● **Data**

#####

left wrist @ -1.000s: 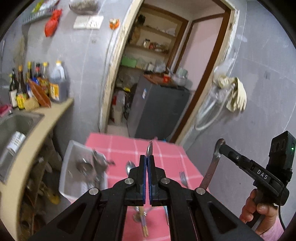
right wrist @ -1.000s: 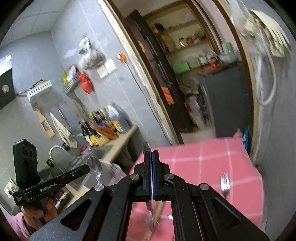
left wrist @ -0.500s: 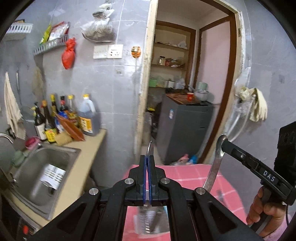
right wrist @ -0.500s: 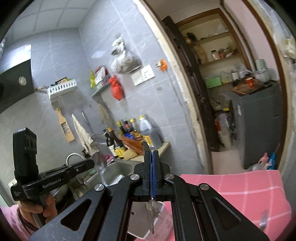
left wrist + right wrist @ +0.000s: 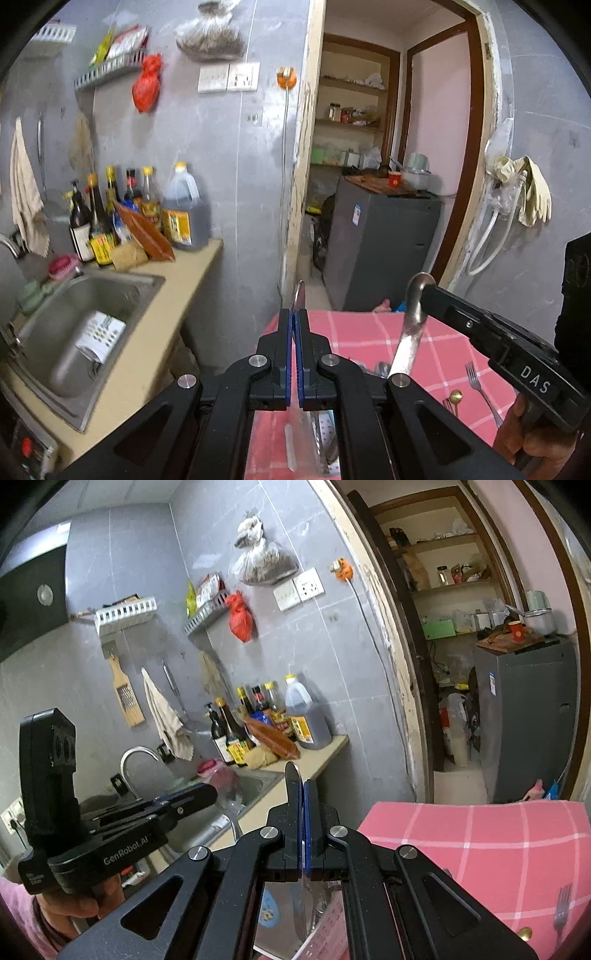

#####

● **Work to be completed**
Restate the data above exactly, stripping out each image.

● **Reply to the exercise**
left wrist @ -1.000s: 
right wrist @ -1.000s: 
left wrist @ -0.500s: 
right wrist @ -0.500s: 
left wrist + right wrist @ +0.000s: 

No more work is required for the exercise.